Emit the data below verbatim, stripping out any pictures.

↓↓↓

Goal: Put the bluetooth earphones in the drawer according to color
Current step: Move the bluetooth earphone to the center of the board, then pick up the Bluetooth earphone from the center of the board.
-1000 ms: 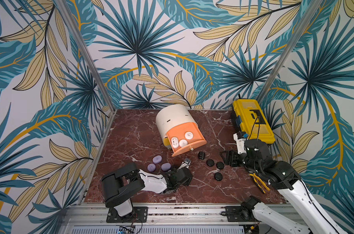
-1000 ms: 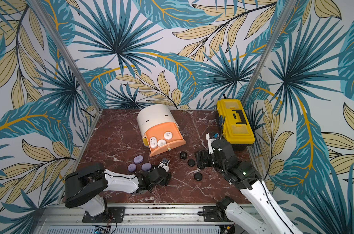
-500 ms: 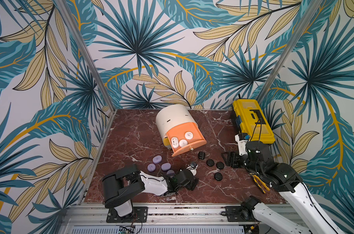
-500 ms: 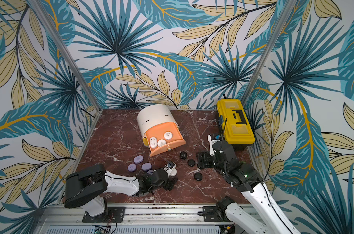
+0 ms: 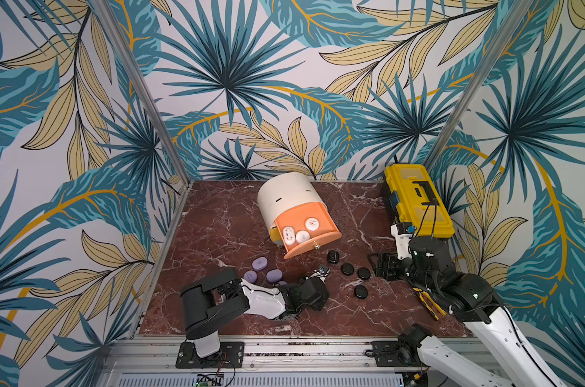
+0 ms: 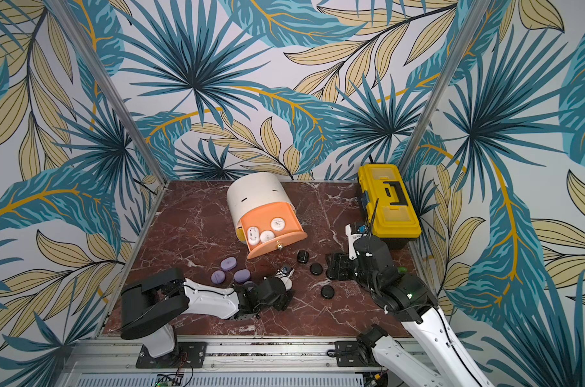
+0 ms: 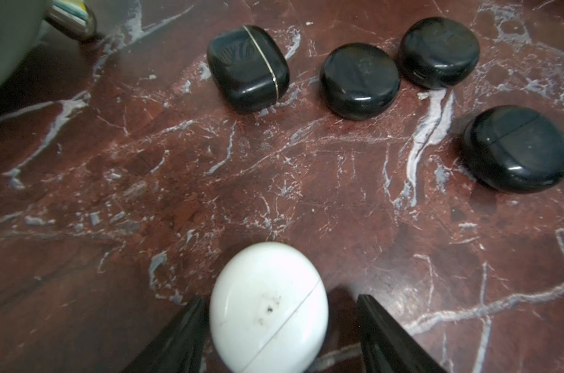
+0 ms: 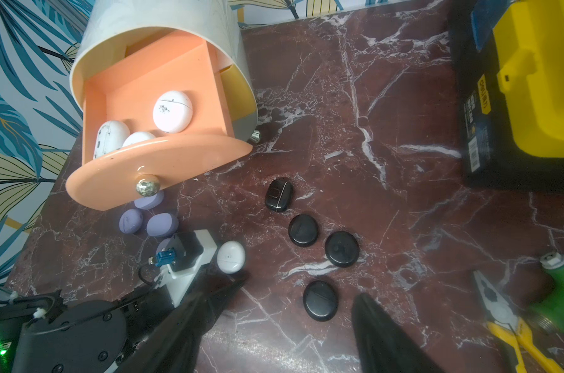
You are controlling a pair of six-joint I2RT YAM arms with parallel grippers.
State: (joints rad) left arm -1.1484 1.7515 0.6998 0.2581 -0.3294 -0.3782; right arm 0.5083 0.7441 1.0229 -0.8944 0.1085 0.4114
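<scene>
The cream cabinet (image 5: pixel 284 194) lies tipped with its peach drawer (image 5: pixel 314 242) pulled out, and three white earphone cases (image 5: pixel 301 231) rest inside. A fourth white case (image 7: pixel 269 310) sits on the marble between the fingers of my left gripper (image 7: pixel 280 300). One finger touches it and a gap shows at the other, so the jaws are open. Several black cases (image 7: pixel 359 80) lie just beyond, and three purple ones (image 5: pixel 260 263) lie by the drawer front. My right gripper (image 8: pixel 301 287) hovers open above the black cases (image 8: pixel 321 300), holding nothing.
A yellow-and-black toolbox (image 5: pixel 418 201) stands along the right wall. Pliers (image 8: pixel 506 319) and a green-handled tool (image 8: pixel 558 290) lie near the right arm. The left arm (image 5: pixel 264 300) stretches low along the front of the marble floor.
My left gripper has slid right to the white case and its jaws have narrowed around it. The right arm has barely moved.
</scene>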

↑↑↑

**Your response:**
Goal: Put the bluetooth earphones in the drawer according to color
Current step: Move the bluetooth earphone to the center of the board, then pick up the Bluetooth earphone from the center of the board.
-1000 ms: 
-1000 ms: 
-500 ms: 
-500 ms: 
+0 ms: 
+0 ms: 
+0 ms: 
+0 ms: 
You are controlling a pair of six-joint I2RT YAM arms with parallel grippers.
State: (joints rad) left arm -1.1484 1.7515 0.6998 0.2581 -0.3294 -0.3782; right arm 0.5083 0.7441 1.0229 -0.8944 0.1085 0.4114
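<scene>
The cream cabinet (image 5: pixel 284 194) lies tipped with its peach drawer (image 5: pixel 314 242) pulled out, and three white earphone cases (image 5: pixel 301 231) rest inside. A fourth white case (image 7: pixel 269 310) sits on the marble between the fingers of my left gripper (image 7: pixel 280 300). One finger touches it and a gap shows at the other, so the jaws are open. Several black cases (image 7: pixel 359 80) lie just beyond, and three purple ones (image 5: pixel 260 263) lie by the drawer front. My right gripper (image 8: pixel 301 287) hovers open above the black cases (image 8: pixel 321 300), holding nothing.
A yellow-and-black toolbox (image 5: pixel 418 201) stands along the right wall. Pliers (image 8: pixel 506 319) and a green-handled tool (image 8: pixel 558 290) lie near the right arm. The left arm (image 5: pixel 264 300) stretches low along the front of the marble floor.
My left gripper has slid right to the white case and its jaws have narrowed around it. The right arm has barely moved.
</scene>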

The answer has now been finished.